Q. Baby name tug-of-war: My husband and I made a list of baby names pretty early on in our relationship that we both love. But my mother-in-law has not been appreciative of the girl names (all plant-themed). When I first shared them with her she immediately started commenting on how bland or strange they were. And subsequent conversations (that she brings up) include her expressing her dream nicknames that she’s going to give each little girl (all the most annoying, common ornamental flowers that you see in every English garden) and continually making fun of one name I’ve had picked out for years. She’s even shared these girl names with her co-workers and friends just to try and get more opinions that might sway me. (I’m stubborn and I don’t care about peoples’ opinions on nonissues.)

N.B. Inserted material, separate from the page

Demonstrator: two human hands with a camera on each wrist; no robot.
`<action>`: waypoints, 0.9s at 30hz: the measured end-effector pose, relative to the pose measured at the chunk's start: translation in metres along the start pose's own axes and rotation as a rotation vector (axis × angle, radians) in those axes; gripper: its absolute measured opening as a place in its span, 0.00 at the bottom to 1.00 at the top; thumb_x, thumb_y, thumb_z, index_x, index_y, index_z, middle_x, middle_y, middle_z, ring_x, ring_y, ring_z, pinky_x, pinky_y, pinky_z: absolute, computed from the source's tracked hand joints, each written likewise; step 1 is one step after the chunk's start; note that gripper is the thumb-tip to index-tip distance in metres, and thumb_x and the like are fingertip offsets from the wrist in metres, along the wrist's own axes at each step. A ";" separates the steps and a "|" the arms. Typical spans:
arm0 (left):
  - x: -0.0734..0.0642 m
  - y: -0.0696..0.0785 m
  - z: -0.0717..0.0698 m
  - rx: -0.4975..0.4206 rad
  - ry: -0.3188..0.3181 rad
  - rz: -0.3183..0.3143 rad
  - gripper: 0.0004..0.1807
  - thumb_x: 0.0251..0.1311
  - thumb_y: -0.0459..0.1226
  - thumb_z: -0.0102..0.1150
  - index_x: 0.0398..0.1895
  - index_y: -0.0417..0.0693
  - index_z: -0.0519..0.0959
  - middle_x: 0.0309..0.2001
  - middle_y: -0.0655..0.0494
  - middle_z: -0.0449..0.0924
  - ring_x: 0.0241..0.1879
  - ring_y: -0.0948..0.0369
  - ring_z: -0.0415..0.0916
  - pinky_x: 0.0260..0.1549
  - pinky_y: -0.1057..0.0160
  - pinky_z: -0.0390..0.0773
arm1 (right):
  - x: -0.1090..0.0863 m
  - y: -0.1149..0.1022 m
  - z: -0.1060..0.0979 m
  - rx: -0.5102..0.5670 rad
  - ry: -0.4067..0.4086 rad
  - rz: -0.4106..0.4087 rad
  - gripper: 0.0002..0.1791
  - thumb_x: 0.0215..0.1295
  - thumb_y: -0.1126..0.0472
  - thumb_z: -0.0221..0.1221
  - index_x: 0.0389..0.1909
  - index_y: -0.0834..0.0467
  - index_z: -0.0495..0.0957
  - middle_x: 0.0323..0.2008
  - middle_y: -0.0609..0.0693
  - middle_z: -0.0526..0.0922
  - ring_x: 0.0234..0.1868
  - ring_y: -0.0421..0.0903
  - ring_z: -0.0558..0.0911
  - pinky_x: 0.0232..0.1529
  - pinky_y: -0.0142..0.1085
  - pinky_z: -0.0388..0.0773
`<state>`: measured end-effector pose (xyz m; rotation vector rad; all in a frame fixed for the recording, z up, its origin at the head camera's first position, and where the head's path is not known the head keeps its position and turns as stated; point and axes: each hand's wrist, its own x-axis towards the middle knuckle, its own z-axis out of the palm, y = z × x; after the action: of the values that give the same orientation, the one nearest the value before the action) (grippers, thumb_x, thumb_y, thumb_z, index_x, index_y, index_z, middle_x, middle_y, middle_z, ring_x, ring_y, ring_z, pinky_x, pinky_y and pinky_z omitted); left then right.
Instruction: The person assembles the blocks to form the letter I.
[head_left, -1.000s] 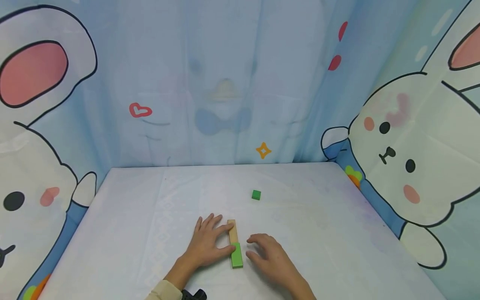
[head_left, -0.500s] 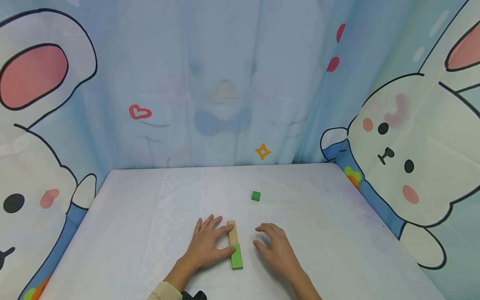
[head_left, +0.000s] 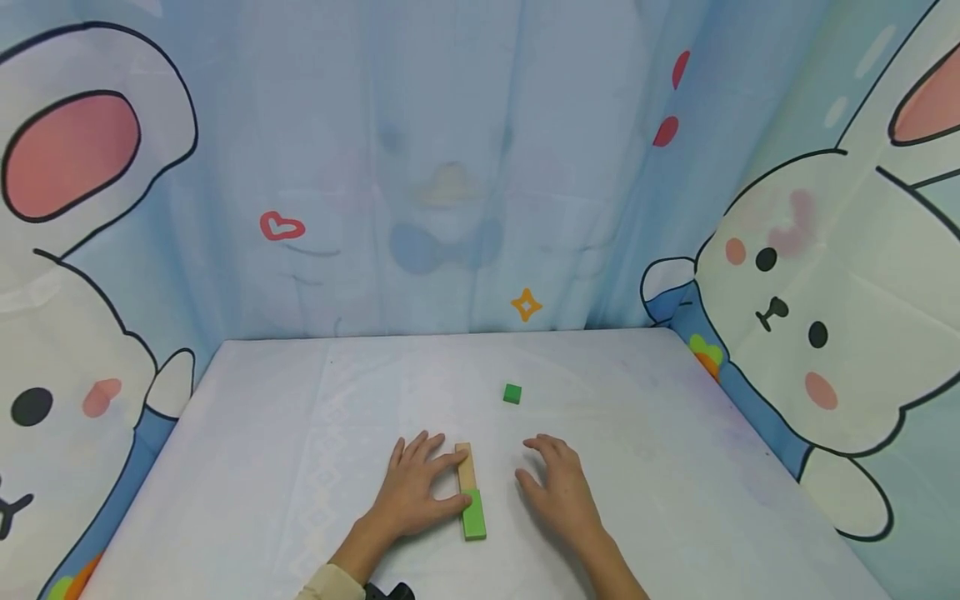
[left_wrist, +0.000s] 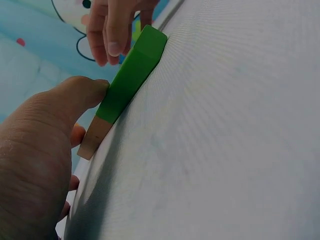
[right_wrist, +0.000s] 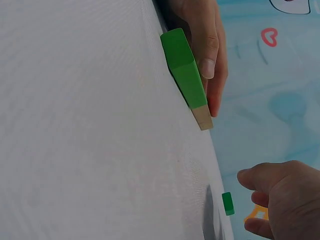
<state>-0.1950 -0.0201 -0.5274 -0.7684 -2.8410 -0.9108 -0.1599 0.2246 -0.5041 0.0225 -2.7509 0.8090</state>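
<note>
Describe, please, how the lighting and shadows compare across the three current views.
Head: bright, with soft shadow beside the right hand; left wrist: dimmer, a dark shadow across the white tabletop; right wrist: also dim, a grey shadow near the small green block.

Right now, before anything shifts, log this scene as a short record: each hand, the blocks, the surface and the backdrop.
Left hand: thumb against the light green block, index finger at the wooden block
Right hand: holding nothing, apart from the blocks, to their right
Block row: light green and wooden, end to end, green one nearer the person
Small green block: alone, beyond the row, touched by neither hand
Surface: white table
Backdrop: blue, printed with cartoon rabbits
</note>
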 end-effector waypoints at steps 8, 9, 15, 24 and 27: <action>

Recently, she’s begun dropping hints that she would like one of our nonexistent girls to have a family name (her name). I’ve been very firm that I do not want to use that name and her responses usually revolve around the idea that she won’t have anyone to pass on the family’s antique bed set to (reserved for the girls with the family name, and also unimportant to my husband and I) or questions about why I don’t like the family name. It gets awkward. To follow this, I’ve recently been having pelvic pain and irregular menstrual cycles, but haven’t yet received a diagnosis of any kind. So my husband and I don’t even know if pregnancy is possible at this point. The continued talk about how weird and untraditional my girl baby names are is starting to grind at my patience. How can I politely tell her that I don’t appreciate this continual nagging over the names of children that may or may not be born in a way that she will understand and respect?

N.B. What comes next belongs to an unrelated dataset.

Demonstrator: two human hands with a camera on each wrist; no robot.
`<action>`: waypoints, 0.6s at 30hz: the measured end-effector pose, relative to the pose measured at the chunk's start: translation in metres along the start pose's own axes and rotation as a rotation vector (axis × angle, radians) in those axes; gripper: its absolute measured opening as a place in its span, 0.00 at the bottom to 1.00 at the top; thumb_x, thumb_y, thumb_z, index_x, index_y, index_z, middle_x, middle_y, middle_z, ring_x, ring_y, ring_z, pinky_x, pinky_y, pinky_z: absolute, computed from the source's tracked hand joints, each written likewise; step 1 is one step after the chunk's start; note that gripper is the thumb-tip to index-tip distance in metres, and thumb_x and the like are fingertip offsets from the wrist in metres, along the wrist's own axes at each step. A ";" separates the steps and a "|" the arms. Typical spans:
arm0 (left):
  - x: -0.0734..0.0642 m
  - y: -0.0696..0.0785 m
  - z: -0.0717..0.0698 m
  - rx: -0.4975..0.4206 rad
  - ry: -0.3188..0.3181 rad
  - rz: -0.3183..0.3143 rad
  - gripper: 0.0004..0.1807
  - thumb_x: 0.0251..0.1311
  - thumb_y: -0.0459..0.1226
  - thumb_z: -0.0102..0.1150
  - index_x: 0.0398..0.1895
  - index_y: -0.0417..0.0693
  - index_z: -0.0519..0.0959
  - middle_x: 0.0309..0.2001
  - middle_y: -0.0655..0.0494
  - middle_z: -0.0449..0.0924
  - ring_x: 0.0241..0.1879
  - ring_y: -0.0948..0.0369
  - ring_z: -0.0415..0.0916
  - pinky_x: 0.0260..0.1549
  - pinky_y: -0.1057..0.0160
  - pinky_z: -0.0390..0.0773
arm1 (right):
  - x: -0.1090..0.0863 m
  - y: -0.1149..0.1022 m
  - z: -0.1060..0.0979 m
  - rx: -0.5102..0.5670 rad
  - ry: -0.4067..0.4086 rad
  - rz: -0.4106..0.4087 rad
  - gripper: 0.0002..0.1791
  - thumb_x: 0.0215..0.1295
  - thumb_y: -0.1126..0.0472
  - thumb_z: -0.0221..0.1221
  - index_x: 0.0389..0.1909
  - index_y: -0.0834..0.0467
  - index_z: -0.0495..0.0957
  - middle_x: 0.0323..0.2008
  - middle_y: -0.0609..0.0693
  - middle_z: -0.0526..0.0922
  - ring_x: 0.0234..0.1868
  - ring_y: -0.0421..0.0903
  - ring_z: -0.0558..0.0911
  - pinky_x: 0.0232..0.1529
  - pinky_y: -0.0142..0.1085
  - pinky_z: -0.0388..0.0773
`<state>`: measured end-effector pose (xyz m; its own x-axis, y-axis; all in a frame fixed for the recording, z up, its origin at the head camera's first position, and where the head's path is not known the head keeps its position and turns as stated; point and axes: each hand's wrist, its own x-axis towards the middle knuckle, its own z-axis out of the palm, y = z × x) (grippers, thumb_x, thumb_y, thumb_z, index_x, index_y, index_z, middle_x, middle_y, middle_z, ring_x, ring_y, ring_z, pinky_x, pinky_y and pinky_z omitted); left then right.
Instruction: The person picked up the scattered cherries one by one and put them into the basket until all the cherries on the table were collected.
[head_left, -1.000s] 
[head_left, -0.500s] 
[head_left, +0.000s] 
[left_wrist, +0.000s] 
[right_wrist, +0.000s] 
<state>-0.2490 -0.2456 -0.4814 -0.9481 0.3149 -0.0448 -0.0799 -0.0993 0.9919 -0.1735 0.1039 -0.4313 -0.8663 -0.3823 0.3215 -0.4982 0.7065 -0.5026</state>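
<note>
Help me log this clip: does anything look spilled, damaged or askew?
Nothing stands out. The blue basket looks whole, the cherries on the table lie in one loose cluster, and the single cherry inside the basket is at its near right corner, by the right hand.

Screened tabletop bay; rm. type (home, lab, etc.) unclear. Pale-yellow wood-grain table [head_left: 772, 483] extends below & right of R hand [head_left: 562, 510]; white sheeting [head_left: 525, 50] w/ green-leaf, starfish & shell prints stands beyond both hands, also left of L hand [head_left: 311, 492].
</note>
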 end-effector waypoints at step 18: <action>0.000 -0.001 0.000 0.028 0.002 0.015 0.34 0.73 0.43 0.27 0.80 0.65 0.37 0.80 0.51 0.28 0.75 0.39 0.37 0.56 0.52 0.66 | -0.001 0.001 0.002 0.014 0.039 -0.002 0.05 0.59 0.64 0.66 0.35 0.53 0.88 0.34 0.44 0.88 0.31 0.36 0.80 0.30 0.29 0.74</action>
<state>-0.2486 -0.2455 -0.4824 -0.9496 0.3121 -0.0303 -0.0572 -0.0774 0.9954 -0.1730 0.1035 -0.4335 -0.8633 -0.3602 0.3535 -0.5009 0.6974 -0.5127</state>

A: This is a great opportunity for your husband to run interference with his mother on your behalf! That’s not to say you can’t ever speak up for yourself with your mother-in-law, but this list of girl names isn’t just yours for your mother-in-law to either approve or disparage. It’s a joint decision you and your husband have arrived at together, and for her only to chip away at you on the subject while acting like he was asleep in the next room when you compiled a list must be additionally frustrating. All he has to say is “Mom, you need to stop offering commentary on the baby names we might pick out someday, and you definitely need to stop announcing what nicknames you’re going to give these hypothetical kids to ‘fix’ our decision.” Then, if (or more likely, when) she does it again, either of you can simply say, “You know we’ve already asked you not to do this. Please stop.” You’re perfectly entitled to shut those conversations down yourself—I only suggest letting your husband take the first pass at telling your mother-in-law to knock it off because it seems like so far he’s been letting you take the brunt of her criticism, and it’s a good opportunity for him to act like he’s on your team. But by all means, if she loudly sighs for the umpteenth time, “Who, oh who will I bequeath this hideous swan canopy bed to, as I have pledged and am by honor-bound not to give it to anyone but a kinswoman named Madeline II?,” you can say, “I don’t know! I hope you find a good home for the bed with someone who can really appreciate it.” It’s not your problem. To be honest, I don’t think it’s a real problem at all—but we’re all entitled to our own little made-up problems once in a while, and if she would like to be troubled about the future of this old bed, she’s certainly free to worry about it.